Besides the segregation of the music industry, which often pushed Black artists into the "black" market rather than the larger mainstream "pop" market, Butler explained that Black artists had less access to promotional platforms that could expose their music to wider audiences.
Specifically, he cited The Tonight Show.
No offense to its host, he added, the legendary Johnny Carson. Nor did Butler suggest the network, NBC, had a blacklist. Butler saw it as more subtle than that.
"They want a show that seems relaxed and friendly," Butler said. "So they book guests they think Carson will feel comfortable with. People in their circle. People they might play golf with.
"That's not going to be me."
Late-night television's overwhelming whiteness has been a topic of pointed conversation for decades, which lends considerable historical resonance to a new Peacock documentary called The Sit-In, which premieres Thursday on the streaming service.
The Sit-In revisits the week of Feb. 5-9, 1968, when Carson went on vacation, and Harry Belafonte took over the host's chair.
The guest list was decidedly not the people with whom the NBC bookers were likely to play golf.

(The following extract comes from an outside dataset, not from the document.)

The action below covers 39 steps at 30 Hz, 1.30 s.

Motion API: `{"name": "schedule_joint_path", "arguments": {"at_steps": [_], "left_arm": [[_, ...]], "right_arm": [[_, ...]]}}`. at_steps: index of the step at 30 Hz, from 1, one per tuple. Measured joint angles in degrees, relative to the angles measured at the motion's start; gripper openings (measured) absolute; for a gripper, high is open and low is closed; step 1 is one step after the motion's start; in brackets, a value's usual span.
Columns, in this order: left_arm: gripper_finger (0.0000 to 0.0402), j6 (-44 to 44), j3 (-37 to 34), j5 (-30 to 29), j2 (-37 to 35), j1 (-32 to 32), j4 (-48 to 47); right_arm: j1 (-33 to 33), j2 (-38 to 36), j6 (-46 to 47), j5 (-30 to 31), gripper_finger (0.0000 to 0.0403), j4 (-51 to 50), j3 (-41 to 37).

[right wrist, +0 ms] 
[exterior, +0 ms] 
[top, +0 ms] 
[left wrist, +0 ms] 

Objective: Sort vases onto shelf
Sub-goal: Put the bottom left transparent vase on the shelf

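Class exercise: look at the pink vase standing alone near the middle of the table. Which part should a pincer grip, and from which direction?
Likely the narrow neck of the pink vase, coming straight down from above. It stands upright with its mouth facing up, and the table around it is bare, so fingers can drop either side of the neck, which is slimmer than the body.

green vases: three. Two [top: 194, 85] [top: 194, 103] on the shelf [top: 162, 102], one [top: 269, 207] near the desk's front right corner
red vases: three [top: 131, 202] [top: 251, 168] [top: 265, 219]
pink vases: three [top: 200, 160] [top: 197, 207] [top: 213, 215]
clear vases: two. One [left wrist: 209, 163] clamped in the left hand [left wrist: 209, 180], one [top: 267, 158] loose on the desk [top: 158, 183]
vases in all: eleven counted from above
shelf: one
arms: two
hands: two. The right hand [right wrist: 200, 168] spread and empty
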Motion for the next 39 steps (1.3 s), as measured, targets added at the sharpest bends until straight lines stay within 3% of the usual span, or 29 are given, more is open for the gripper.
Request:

It included Dr. Martin Luther King, Sen. Robert Kennedy, Nipsey Russell, Lena Horne, Diahann Carroll, and more than a dozen others who shared some of Belafonte's activist views in a timeslot that many Tonight viewers considered a refuge from all the news they heard the rest of the day.
By early 1968, Belafonte was not only a significant player in the civil rights movement but also had spoken out against the Vietnam War. While he also had a reputation as an entertainer with broad crossover appeal and he was not negating Tonight's entertainment function, he says in The Sit-In that he took the gig only after getting the promise that "I be allowed to be myself."

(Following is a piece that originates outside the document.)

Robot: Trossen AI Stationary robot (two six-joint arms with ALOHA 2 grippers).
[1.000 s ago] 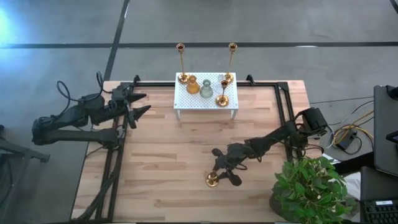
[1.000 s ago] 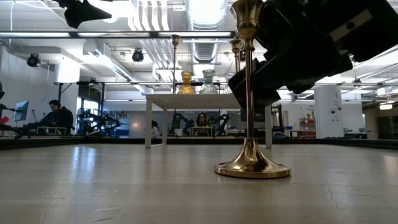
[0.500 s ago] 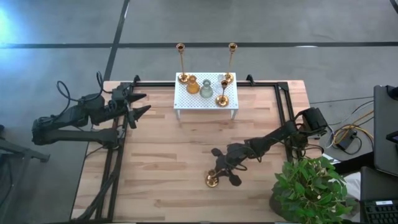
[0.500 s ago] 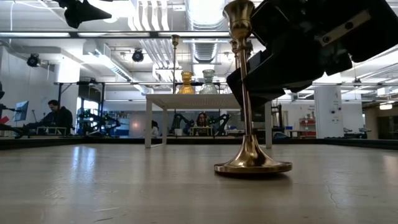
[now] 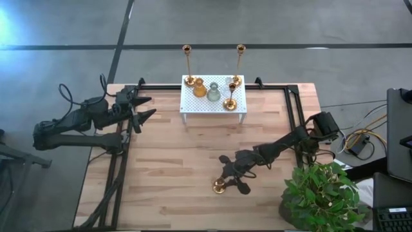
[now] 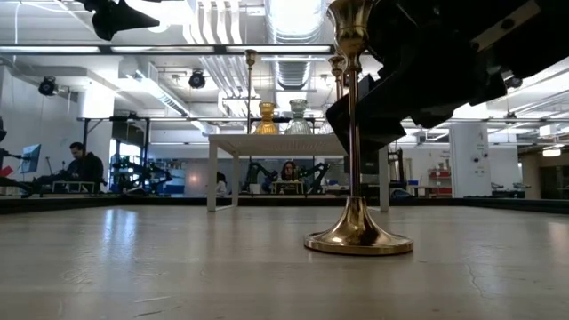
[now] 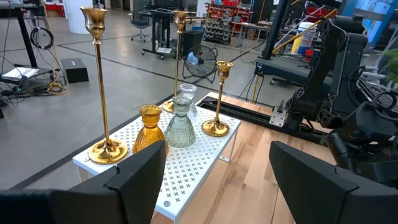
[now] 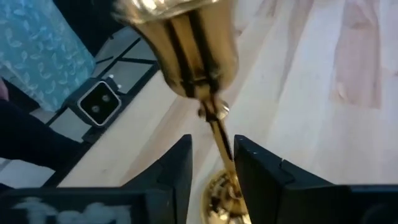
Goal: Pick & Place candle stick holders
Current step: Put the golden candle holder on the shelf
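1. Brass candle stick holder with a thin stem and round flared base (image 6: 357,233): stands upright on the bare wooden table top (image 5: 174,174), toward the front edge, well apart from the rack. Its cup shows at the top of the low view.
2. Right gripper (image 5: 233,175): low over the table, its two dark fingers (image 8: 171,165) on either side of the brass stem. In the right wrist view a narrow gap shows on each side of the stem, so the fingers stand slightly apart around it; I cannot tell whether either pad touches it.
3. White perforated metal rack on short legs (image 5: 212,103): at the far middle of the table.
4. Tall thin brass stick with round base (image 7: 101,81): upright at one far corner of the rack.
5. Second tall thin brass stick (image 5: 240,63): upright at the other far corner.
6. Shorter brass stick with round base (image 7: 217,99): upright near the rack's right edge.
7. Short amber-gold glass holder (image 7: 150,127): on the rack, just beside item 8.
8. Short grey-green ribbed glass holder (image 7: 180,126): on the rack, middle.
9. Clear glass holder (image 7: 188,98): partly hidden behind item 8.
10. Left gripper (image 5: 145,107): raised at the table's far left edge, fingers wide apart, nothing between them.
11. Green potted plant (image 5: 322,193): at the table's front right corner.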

He had Carson's blessing, he says, though naturally, the guest list was subject to network approval. That probably helps explain why the list did not reach as far as radical voices like a Stokely Carmichael.
Nonetheless, the commentators here agree, Belafonte's week marked a striking departure for a show that had been – and, after Belafonte, would continue to be – a soft landing for the day.

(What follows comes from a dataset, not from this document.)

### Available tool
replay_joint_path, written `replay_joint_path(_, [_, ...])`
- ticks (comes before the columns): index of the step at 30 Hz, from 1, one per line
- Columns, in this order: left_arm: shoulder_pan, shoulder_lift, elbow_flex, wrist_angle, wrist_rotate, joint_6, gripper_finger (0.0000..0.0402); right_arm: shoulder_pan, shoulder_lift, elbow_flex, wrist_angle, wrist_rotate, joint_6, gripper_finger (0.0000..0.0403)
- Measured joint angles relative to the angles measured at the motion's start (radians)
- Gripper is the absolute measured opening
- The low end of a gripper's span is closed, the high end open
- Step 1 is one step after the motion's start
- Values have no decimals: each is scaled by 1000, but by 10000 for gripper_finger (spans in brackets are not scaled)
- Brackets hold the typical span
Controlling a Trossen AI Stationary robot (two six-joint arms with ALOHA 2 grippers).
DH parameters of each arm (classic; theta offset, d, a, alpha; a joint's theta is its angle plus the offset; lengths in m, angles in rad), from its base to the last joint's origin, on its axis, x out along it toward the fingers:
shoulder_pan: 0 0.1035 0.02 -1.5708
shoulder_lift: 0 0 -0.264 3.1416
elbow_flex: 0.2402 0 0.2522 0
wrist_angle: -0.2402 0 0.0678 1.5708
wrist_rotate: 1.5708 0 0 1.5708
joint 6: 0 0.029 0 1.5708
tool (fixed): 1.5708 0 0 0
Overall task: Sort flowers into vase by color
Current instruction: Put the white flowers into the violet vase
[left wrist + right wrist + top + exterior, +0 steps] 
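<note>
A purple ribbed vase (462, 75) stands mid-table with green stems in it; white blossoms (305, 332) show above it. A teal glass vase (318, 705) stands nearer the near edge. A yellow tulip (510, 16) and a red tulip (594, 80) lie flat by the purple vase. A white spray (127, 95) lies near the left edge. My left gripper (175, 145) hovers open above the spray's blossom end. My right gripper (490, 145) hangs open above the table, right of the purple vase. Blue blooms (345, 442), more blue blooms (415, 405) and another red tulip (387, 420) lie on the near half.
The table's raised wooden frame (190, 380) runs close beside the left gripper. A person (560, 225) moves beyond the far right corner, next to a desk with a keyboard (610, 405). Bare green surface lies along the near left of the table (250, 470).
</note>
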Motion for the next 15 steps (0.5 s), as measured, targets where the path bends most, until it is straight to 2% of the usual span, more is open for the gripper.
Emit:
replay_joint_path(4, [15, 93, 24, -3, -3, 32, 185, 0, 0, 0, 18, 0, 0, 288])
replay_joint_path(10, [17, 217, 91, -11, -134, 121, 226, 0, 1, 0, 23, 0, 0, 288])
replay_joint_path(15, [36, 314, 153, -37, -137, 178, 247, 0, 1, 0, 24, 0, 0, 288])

It's only in the last few years, The Sit-In notes, hosts like Stephen Colbert have given late-night a more overtly political tone. The Sit-In also notes that it would be more than 20 years before late-night got its first full-time Black host, Arsenio Hall.
Interestingly, The Sit-In – directed by Yoruba Richen and executive-produced by Joy Reid of MSNBC – uses only select and often relatively brief clips from the Belafonte shows. We see brief snippets of music and a few questions and answers, mostly with the more prominent names like King and Kennedy – both of whom would be murdered within the next four months.
The Sit-In spends more of its time framing the context of February 1968, the start of a year for which the term "contentious" only begins to explain the forces tearing at the fabric of the country.
Belafonte took over Tonight less than a week after the Tet Offensive had shocked many Americans into reassessing the Vietnam War, doubting whether the government's relentlessly optimistic assertions were, in fact, true.
The Civil Rights movement was splitting into more overt factions, putting enormous pressure on Dr. King over his strategy of non-violence and his launch of a Poor People's Campaign designed to incorporate Latinos, Mexicans, Native Americans, Blacks, and Whites.
King talks about that with Belafonte. King also makes a couple of jokes, reflecting that Belafonte, like Carson, was using Tonight as a forum in which public figures could relax and perhaps seem a bit more human than they did in their day jobs.
Purely as a host, from the fragmentary evidence here, Belafonte did okay. He had written out his questions, and he asked them in an engaging, professional manner. He had a likable style that seemed to make guests feel comfortable talking with him.
He wasn't Carson. He didn't have that almost supernatural ease or the well-polished sense of timing.
However, he clearly accomplished his goal: to open late-night, if only for a week, to people who would ordinarily not have been there.
In the history of late-night and talk television, Belafonte's week could be seen as an intriguing footnote. Perhaps by someone like Jerry Butler, it could also be seen as a glimpse of what wasn't.